Go through the material below and return each line with the string "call" in it.

--- Data provided Enclosed Below ---

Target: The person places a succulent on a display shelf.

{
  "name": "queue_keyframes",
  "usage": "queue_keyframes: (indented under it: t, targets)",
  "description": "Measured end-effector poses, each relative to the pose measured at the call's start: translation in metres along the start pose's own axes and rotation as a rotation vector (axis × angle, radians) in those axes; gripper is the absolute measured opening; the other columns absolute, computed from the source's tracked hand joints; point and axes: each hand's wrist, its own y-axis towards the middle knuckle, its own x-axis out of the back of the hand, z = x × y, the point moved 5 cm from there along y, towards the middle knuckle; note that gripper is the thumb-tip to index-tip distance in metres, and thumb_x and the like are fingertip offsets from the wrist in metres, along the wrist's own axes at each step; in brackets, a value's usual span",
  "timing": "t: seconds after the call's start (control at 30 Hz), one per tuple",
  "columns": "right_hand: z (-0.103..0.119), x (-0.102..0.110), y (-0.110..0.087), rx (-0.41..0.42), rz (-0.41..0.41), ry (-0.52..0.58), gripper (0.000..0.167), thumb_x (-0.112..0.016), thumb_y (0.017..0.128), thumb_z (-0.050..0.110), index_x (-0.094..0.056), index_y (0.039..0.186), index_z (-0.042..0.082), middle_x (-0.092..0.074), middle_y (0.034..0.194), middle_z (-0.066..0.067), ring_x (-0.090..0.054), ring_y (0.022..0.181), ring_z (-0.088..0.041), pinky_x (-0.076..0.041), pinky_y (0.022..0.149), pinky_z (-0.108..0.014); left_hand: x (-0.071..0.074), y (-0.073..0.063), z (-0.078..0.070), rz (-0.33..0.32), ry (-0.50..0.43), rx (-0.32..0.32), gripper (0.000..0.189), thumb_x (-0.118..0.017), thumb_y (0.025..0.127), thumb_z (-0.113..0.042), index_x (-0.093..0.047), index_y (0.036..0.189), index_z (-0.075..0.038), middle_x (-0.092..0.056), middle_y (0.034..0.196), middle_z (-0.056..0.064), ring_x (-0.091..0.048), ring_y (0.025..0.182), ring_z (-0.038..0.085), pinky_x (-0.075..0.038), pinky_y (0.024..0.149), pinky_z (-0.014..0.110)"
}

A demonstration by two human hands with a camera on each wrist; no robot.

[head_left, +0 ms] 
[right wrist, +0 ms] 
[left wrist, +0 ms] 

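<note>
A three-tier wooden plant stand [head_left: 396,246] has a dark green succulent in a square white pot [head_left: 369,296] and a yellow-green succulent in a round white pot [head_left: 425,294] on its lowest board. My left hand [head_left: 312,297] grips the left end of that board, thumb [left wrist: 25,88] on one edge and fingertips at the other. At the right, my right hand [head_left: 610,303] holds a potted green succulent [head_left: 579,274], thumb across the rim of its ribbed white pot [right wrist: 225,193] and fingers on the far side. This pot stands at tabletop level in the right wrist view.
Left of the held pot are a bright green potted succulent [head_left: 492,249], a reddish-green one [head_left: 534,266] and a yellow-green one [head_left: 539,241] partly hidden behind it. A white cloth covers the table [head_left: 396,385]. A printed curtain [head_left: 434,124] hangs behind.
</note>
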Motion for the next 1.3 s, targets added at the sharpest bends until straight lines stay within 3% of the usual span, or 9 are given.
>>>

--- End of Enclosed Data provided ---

Result of this task »
  "description": "Measured end-effector poses, each relative to the pose measured at the call's start: translation in metres along the start pose's own axes and rotation as a rotation vector (axis × angle, radians) in those axes; gripper is the absolute measured opening; the other columns absolute, computed from the source's tracked hand joints; point and axes: each hand's wrist, its own y-axis towards the middle knuckle, its own x-axis out of the back of the hand, z = x × y, the point moved 5 cm from there along y, towards the middle knuckle; note that gripper is the thumb-tip to index-tip distance in metres, and thumb_x and the like are fingertip offsets from the wrist in metres, along the wrist's own axes at each step; in brackets, a value's usual span",
  "timing": "t: seconds after the call's start (control at 30 Hz), one per tuple",

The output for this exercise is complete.